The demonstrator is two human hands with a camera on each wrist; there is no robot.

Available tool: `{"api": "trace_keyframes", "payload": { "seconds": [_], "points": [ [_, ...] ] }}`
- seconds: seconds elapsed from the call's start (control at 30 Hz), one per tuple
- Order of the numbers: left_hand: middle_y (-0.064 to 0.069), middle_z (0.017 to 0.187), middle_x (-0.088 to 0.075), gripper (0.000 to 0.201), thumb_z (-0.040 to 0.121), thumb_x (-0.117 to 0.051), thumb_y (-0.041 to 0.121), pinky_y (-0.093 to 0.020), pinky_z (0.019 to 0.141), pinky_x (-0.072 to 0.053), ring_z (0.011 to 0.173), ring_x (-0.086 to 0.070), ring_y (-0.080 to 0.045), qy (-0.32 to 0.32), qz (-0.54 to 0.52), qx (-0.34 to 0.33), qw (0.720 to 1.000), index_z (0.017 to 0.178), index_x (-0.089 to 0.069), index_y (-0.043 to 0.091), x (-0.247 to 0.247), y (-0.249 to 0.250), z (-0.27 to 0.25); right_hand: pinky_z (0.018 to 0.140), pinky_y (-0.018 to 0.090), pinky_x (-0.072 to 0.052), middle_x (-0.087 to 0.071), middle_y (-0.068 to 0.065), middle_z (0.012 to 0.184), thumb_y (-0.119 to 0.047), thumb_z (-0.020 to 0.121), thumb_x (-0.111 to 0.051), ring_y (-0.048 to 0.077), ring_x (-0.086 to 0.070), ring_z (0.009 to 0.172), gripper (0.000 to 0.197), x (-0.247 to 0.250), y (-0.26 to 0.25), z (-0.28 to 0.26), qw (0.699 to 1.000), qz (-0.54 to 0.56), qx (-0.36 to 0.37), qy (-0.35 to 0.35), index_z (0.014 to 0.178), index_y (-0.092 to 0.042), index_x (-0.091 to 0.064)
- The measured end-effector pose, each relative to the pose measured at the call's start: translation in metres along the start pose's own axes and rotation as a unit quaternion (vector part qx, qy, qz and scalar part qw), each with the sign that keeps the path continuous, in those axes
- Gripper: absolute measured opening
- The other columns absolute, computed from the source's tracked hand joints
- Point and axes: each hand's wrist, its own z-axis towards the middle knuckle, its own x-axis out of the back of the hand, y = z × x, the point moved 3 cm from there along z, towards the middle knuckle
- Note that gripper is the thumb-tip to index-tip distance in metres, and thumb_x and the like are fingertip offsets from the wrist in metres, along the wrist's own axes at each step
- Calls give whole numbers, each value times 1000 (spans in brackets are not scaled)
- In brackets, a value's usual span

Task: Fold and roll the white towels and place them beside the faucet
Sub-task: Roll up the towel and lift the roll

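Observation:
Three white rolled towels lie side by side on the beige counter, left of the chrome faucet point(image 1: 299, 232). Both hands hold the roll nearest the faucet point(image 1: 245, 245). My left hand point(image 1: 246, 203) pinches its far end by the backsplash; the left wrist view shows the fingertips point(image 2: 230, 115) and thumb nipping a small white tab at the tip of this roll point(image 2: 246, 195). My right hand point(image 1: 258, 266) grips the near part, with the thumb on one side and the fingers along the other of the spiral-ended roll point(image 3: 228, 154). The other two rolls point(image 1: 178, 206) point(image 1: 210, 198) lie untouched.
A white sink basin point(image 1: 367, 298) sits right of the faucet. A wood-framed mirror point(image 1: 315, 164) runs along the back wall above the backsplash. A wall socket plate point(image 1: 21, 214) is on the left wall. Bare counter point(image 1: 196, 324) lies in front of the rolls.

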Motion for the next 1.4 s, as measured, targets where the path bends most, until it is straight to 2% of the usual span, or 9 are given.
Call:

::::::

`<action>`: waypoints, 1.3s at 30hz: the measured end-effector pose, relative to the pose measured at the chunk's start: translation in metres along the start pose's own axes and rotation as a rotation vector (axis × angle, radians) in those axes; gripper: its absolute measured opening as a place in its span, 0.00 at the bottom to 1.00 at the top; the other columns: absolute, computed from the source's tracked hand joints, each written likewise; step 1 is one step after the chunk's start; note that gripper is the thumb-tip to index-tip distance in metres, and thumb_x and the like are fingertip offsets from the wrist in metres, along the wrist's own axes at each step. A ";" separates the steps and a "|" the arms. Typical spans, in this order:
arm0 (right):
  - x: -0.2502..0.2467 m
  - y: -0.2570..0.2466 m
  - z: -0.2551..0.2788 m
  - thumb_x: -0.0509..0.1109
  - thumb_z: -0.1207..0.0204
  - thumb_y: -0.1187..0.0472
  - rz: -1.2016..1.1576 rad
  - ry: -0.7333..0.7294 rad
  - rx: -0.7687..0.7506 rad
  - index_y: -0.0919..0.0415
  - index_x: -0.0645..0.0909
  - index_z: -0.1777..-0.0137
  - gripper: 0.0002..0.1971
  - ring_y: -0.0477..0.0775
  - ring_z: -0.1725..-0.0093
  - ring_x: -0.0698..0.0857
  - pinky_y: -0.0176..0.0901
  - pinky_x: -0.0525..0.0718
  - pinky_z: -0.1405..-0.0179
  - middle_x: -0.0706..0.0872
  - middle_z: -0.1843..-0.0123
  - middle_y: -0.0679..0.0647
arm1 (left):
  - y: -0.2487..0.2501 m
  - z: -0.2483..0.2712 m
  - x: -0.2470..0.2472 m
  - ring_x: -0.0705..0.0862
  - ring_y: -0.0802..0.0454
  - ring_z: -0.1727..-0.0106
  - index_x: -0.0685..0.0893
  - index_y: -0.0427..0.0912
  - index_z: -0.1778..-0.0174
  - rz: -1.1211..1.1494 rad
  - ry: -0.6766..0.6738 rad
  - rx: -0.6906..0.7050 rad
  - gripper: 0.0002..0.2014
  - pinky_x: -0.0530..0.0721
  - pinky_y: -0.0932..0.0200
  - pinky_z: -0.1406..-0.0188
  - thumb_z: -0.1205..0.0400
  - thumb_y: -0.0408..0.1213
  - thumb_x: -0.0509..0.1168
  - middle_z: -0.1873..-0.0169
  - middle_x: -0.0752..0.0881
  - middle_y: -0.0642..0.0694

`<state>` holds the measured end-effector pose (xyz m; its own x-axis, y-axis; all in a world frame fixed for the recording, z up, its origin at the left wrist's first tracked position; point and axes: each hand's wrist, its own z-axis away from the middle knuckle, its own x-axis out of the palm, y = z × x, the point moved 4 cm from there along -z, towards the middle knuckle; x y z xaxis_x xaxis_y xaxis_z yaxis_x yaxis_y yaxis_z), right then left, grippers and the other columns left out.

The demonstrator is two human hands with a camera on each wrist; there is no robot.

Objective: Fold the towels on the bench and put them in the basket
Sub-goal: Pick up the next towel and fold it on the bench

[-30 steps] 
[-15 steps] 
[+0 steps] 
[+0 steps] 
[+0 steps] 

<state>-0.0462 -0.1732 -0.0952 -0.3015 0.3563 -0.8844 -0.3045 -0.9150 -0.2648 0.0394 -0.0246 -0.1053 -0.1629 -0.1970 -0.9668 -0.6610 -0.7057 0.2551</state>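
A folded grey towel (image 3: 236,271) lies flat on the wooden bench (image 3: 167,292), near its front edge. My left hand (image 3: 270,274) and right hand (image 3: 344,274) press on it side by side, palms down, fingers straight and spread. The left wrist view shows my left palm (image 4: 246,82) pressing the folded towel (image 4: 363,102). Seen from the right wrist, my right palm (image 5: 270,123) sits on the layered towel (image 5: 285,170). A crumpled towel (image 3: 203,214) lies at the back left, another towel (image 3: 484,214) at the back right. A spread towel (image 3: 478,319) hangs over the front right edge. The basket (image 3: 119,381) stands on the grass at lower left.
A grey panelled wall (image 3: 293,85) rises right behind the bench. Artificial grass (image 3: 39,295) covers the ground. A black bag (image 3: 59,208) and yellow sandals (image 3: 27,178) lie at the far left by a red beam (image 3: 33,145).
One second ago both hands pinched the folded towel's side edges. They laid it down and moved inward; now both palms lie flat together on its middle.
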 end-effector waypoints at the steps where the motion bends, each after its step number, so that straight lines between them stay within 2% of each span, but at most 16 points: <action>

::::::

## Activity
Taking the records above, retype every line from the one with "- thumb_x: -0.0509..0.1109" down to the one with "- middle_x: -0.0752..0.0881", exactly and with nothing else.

## Answer box
  - thumb_x: -0.0509..0.1109
  - thumb_z: -0.1207..0.0204
  - thumb_y: -0.1187..0.0472
  - rz: -1.2016..1.1576 rad
  - ry: -0.7333..0.7294 rad
  - rx: -0.7687..0.7506 rad
  - index_y: -0.0919..0.0415
  - index_x: -0.0645..0.0909
  - index_z: -0.1777..-0.0137
  - gripper: 0.0002..0.1971
  - ring_y: -0.0477..0.0775
  - ring_z: -0.1725..-0.0093
  - ring_x: -0.0698..0.0857
  - pinky_y: -0.0176..0.0901
  - pinky_x: -0.0525..0.0718
  - pinky_z: -0.1405..-0.0179
  - middle_x: -0.0706..0.0872
  - middle_z: -0.1843..-0.0123
  - middle_y: -0.0679..0.0647
arm1 (left):
  - y: -0.2487..0.2501 m
  - z: -0.2483..0.2712 m
  - x: -0.2470..0.2472 m
  - ring_x: -0.0705..0.0862
  - ring_y: -0.0802..0.0454
  - ring_z: -0.1727..-0.0106
  - index_x: -0.0685..0.0893
  - index_y: -0.0427..0.0912
  - index_z: -0.1778..-0.0174
  - rz: -1.1211..1.1494 rad
  - ry: -0.6766..0.6738 rad
  - rx: -0.6906..0.7050 rad
  - gripper: 0.0002..0.2014
  - pinky_x: -0.0530..0.0721
  - pinky_y: -0.0932..0.0200
  - pinky_z: -0.1406..-0.0188
  - thumb_z: -0.1205..0.0400
  - thumb_y: -0.0408..0.1213
  - thumb_x: -0.0509..0.1168
  - middle_z: -0.1873..-0.0169
  - middle_x: -0.0752..0.0881

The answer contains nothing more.